# Exercise goal:
Your answer must be an exact copy of all the entries.

# Dataset entries:
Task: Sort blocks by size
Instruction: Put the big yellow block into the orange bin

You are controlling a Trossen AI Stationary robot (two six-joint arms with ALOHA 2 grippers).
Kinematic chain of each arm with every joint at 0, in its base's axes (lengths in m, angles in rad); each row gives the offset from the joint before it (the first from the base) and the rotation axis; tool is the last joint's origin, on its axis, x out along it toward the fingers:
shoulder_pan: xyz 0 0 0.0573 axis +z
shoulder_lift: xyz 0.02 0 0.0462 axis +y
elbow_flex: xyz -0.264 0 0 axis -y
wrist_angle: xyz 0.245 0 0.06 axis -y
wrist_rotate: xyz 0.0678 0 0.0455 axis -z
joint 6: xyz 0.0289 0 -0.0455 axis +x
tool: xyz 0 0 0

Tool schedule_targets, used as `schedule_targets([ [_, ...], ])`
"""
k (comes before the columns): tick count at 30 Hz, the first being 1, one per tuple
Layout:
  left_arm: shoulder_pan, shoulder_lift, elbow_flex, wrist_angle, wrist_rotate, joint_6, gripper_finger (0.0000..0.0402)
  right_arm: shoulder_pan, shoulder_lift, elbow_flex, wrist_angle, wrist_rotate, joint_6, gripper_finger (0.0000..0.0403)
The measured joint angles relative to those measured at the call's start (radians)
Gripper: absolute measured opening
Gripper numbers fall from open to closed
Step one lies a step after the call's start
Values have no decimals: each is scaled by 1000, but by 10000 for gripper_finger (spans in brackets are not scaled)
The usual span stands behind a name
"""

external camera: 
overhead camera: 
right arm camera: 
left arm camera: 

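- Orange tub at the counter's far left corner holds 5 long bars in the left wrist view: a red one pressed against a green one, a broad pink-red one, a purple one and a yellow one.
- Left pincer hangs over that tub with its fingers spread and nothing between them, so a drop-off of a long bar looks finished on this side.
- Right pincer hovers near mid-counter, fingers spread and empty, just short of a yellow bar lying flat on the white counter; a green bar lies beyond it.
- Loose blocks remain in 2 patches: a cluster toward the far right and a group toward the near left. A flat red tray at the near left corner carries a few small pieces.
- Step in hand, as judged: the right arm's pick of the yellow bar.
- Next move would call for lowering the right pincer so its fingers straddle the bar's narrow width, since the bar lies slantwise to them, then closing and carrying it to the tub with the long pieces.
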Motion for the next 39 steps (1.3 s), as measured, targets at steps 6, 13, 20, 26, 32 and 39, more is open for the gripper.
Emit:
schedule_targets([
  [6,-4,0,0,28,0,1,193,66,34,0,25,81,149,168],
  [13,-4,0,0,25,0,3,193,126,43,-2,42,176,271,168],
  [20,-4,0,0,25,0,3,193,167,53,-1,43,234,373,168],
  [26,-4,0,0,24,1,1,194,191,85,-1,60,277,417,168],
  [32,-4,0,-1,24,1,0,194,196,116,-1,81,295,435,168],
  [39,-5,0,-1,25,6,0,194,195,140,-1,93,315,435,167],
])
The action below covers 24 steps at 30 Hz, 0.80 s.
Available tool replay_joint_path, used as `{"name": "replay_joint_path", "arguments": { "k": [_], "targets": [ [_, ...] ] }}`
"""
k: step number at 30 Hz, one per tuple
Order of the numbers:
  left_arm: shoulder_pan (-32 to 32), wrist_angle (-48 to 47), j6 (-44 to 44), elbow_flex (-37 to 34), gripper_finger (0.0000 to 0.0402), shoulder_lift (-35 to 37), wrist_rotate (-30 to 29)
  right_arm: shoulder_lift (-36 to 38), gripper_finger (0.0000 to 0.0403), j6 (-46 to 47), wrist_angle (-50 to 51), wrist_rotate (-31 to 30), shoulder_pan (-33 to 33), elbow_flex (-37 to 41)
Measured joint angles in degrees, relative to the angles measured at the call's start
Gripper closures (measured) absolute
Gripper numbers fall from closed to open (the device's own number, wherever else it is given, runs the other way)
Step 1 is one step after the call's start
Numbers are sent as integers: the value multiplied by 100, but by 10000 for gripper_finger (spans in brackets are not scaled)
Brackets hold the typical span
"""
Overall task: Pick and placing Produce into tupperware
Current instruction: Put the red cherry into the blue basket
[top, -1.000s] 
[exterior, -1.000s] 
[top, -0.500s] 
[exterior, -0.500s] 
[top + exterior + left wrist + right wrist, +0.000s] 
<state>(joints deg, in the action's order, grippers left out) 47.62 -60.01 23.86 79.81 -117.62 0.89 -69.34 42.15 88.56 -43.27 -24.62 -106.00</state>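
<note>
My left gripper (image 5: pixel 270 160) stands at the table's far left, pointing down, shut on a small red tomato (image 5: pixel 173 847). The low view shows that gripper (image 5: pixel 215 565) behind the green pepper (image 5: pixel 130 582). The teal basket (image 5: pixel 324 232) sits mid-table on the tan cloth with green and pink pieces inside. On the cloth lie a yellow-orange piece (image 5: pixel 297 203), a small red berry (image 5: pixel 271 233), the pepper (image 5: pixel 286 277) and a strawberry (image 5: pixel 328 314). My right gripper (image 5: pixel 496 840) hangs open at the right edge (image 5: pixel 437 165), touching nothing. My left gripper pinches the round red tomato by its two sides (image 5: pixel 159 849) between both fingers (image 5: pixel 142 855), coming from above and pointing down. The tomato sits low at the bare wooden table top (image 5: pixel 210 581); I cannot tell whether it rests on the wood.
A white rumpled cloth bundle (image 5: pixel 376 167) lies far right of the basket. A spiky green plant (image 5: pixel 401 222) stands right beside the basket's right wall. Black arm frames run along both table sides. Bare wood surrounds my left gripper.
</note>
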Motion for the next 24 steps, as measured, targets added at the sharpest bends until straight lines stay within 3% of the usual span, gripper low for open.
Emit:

# Solution to this task:
Task: Sort blocks by size
Instruction: Put the big yellow block into the orange bin

You are controlling a Trossen AI Stationary robot (two six-joint arms with ALOHA 2 grippers).
Kinematic chain of each arm with every joint at 0, in its base's axes (lengths in m, angles in rad); each row gives the offset from the joint before it (the first from the base) and the rotation axis; tool is the last joint's origin, on its axis, x out along it toward the fingers:
shoulder_pan: xyz 0 0 0.0573 axis +z
shoulder_lift: xyz 0.02 0 0.0462 axis +y
elbow_flex: xyz -0.264 0 0 axis -y
wrist_angle: xyz 0.245 0 0.06 axis -y
wrist_rotate: xyz 0.0678 0 0.0455 axis -z
joint 6: xyz 0.0289 0 -0.0455 axis +x
tool: xyz 0 0 0

Tool schedule_targets, used as `schedule_targets([ [_, ...], ])`
"""
k (comes before the columns): tick count at 30 Hz, the first being 1, one per tuple
Layout:
  left_arm: shoulder_pan, shoulder_lift, elbow_flex, wrist_angle, wrist_rotate, joint_6, gripper_finger (0.0000..0.0402)
  right_arm: shoulder_pan, shoulder_lift, elbow_flex, wrist_angle, wrist_rotate, joint_6, gripper_finger (0.0000..0.0403)
The measured joint angles relative to those measured at the call's start (radians)
Gripper: absolute measured opening
Gripper numbers fall from open to closed
Step one lies a step after the call's start
Values have no decimals: each is scaled by 1000, but by 10000 for gripper_finger (spans in brackets are not scaled)
The usual span stands behind a name
"""

external camera: 
overhead camera: 
right arm camera: 
left arm camera: 

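- Orange tub at the counter's far left corner holds 5 long bars in the left wrist view: a red one pressed against a green one, a broad pink-red one, a purple one and a yellow one.
- Left pincer hangs over that tub with its fingers spread and nothing between them, so a drop-off of a long bar looks finished on this side.
- Right pincer hovers near mid-counter, fingers spread and empty, just short of a yellow bar lying flat on the white counter; a green bar lies beyond it.
- Loose blocks remain in 2 patches: a cluster toward the far right and a group toward the near left. A flat red tray at the near left corner carries a few small pieces.
- Step in hand, as judged: the right arm's pick of the yellow bar.
- Next move would call for lowering the right pincer so its fingers straddle the bar's narrow width, since the bar lies slantwise to them, then closing and carrying it to the tub with the long pieces.
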Motion for the next 39 steps (1.3 s), as measured, targets at steps 6, 13, 20, 26, 32 and 39, more is open for the gripper.
Emit:
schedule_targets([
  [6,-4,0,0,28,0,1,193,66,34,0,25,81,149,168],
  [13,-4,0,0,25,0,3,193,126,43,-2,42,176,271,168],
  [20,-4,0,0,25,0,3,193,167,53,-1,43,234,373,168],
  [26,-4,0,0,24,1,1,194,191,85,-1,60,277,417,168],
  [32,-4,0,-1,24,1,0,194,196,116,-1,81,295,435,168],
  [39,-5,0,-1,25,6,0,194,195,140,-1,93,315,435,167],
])
The action below covers 24 steps at 30 Hz, 0.80 s.
Available tool replay_joint_path, used as `{"name": "replay_joint_path", "arguments": { "k": [_], "targets": [ [_, ...] ] }}`
"""
k: step number at 30 Hz, one per tuple
Order of the numbers:
  left_arm: shoulder_pan (-32 to 32), wrist_angle (-48 to 47), j6 (-44 to 44), elbow_flex (-37 to 34), gripper_finger (0.0000 to 0.0402), shoulder_lift (-35 to 37), wrist_rotate (-30 to 29)
  right_arm: shoulder_lift (-36 to 38), gripper_finger (0.0000 to 0.0403), j6 (-46 to 47), wrist_angle (-50 to 51), wrist_rotate (-31 to 30), shoulder_pan (-33 to 33), elbow_flex (-37 to 41)
Measured joint angles in degrees, relative to the angles measured at the call's start
Gripper closures (measured) absolute
Gripper numbers fall from closed to open (the device's own number, wherever else it is given, runs the other way)
Step 1 is one step after the call's start
Numbers are sent as integers: the value multiplied by 100, but by 10000 for gripper_finger (spans in brackets are not scaled)
Brackets hold the typical span
"""
Overall task: Pick and placing Produce into tupperware
Current instruction: Put the red cherry into the blue basket
[top, -1.000s] 
[exterior, -1.000s] 
[top, -0.500s] 
[exterior, -0.500s] 
[top + exterior + left wrist + right wrist, +0.000s] 
<state>(joints deg, in the action's order, grippers left out) 47.62 -60.01 23.86 79.81 -117.62 0.89 -69.34 42.15 88.56 -43.27 -24.62 -106.00</state>
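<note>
My left gripper (image 5: pixel 270 160) stands at the table's far left, pointing down, shut on a small red tomato (image 5: pixel 173 847). The low view shows that gripper (image 5: pixel 215 565) behind the green pepper (image 5: pixel 130 582). The teal basket (image 5: pixel 324 232) sits mid-table on the tan cloth with green and pink pieces inside. On the cloth lie a yellow-orange piece (image 5: pixel 297 203), a small red berry (image 5: pixel 271 233), the pepper (image 5: pixel 286 277) and a strawberry (image 5: pixel 328 314). My right gripper (image 5: pixel 496 840) hangs open at the right edge (image 5: pixel 437 165), touching nothing. My left gripper pinches the round red tomato by its two sides (image 5: pixel 159 849) between both fingers (image 5: pixel 142 855), coming from above and pointing down. The tomato sits low at the bare wooden table top (image 5: pixel 210 581); I cannot tell whether it rests on the wood.
A white rumpled cloth bundle (image 5: pixel 376 167) lies far right of the basket. A spiky green plant (image 5: pixel 401 222) stands right beside the basket's right wall. Black arm frames run along both table sides. Bare wood surrounds my left gripper.
</note>
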Motion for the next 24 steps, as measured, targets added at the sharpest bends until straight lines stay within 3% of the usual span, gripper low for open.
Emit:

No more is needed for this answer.